* Directions for this task
Your answer must be an exact copy of the listing below.

--

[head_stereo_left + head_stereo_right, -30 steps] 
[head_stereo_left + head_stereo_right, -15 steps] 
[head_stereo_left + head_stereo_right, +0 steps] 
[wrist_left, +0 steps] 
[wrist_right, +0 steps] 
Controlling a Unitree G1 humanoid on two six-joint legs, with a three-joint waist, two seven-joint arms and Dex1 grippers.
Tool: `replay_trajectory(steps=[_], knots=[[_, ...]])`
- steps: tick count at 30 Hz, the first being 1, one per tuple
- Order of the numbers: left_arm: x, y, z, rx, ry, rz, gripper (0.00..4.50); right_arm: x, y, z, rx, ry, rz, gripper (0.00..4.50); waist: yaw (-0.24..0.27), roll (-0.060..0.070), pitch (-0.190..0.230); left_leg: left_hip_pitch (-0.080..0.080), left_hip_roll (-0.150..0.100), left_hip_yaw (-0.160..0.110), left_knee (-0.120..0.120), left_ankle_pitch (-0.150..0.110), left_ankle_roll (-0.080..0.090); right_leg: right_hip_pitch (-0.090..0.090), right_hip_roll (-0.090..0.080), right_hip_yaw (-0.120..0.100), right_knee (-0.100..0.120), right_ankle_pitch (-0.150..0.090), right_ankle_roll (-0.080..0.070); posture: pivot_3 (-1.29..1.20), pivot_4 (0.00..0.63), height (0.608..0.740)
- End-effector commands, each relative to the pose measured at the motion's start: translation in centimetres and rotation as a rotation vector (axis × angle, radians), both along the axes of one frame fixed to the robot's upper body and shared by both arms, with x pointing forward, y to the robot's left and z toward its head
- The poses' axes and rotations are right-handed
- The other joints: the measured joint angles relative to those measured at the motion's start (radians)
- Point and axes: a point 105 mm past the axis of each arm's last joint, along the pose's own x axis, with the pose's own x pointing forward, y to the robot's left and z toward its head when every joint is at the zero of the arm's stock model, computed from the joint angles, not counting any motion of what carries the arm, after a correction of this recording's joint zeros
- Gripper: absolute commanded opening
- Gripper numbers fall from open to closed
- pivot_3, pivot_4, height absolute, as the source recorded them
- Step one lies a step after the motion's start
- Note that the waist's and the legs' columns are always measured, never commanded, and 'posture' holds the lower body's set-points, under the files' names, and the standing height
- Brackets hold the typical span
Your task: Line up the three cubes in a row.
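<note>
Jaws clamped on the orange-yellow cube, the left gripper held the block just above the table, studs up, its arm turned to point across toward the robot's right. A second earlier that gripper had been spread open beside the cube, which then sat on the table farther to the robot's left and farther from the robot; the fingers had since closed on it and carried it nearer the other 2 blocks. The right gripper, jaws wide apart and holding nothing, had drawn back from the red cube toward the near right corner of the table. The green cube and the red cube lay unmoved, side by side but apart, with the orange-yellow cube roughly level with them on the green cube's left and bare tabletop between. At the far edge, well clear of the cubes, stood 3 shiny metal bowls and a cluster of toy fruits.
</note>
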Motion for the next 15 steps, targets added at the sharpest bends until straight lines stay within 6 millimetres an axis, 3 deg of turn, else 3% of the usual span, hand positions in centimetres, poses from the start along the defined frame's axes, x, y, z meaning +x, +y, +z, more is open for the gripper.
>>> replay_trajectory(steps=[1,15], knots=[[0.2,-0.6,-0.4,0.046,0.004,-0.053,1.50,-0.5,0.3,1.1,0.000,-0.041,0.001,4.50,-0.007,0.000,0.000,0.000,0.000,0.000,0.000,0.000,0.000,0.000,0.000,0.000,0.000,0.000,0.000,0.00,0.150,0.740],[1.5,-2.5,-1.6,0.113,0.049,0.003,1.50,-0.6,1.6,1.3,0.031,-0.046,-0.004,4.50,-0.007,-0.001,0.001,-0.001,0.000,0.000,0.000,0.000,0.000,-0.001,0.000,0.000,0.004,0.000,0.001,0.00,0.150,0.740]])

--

* Solution to this exercise
[head_stereo_left + head_stereo_right, -30 steps] 
[head_stereo_left + head_stereo_right, -15 steps] 
[head_stereo_left + head_stereo_right, +0 steps] 
[wrist_left, +0 steps] 
[wrist_right, +0 steps] 
Controlling a Unitree G1 humanoid on two six-joint legs, with a three-joint waist, two seven-joint arms and Dex1 grippers.
Tool: `replay_trajectory(steps=[_], knots=[[_, ...]])`
- steps: tick count at 30 Hz, the first being 1, one per tuple
- Order of the numbers: left_arm: x, y, z, rx, ry, rz, gripper (0.00..4.50); right_arm: x, y, z, rx, ry, rz, gripper (0.00..4.50); waist: yaw (-0.24..0.27), roll (-0.060..0.070), pitch (-0.190..0.230); left_leg: left_hip_pitch (-0.080..0.080), left_hip_roll (-0.150..0.100), left_hip_yaw (-0.160..0.110), left_knee (-0.120..0.120), left_ankle_pitch (-0.150..0.110), left_ankle_roll (-0.080..0.090); right_leg: right_hip_pitch (-0.090..0.090), right_hip_roll (-0.090..0.080), right_hip_yaw (-0.120..0.100), right_knee (-0.100..0.120), right_ankle_pitch (-0.150..0.090), right_ankle_roll (-0.080..0.070); posture: pivot_3 (-1.29..1.20), pivot_4 (0.00..0.63), height (0.608..0.740)
- End-effector commands, each relative to the pose measured at the motion's start: translation in centimetres and rotation as a rotation vector (axis × angle, radians), both along the axes of one frame fixed to the robot's upper body and shared by both arms, with x pointing forward, y to the robot's left and z toward its head
- The poses' axes and rotations are right-handed
- The other joints: the measured joint angles relative to those measured at the motion's start (radians)
- Point and axes: a point 105 mm past the axis of each arm's last joint, along the pose's own x axis, with the pose's own x pointing forward, y to the robot's left and z toward its head when every joint is at the zero of the arm's stock model, computed from the joint angles, not counting any motion of what carries the arm, after a correction of this recording's joint zeros
- Gripper: absolute commanded opening
- Gripper numbers fall from open to closed
- pivot_3, pivot_4, height absolute, as the source recorded them
- Step one lies a step after the motion's start
- Note that the waist's and the legs' columns are always measured, never commanded, and 'posture' holds the lower body's set-points, under the files' names, and the standing height
- Brackets hold the typical span
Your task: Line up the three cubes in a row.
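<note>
Jaws clamped on the orange-yellow cube, the left gripper held the block just above the table, studs up, its arm turned to point across toward the robot's right. A second earlier that gripper had been spread open beside the cube, which then sat on the table farther to the robot's left and farther from the robot; the fingers had since closed on it and carried it nearer the other 2 blocks. The right gripper, jaws wide apart and holding nothing, had drawn back from the red cube toward the near right corner of the table. The green cube and the red cube lay unmoved, side by side but apart, with the orange-yellow cube roughly level with them on the green cube's left and bare tabletop between. At the far edge, well clear of the cubes, stood 3 shiny metal bowls and a cluster of toy fruits.
</note>
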Motion for the next 15 steps, targets added at the sharpest bends until straight lines stay within 6 millimetres an axis, 3 deg of turn, else 3% of the usual span, hand positions in centimetres, poses from the start along the defined frame's axes, x, y, z meaning +x, +y, +z, more is open for the gripper.
>>> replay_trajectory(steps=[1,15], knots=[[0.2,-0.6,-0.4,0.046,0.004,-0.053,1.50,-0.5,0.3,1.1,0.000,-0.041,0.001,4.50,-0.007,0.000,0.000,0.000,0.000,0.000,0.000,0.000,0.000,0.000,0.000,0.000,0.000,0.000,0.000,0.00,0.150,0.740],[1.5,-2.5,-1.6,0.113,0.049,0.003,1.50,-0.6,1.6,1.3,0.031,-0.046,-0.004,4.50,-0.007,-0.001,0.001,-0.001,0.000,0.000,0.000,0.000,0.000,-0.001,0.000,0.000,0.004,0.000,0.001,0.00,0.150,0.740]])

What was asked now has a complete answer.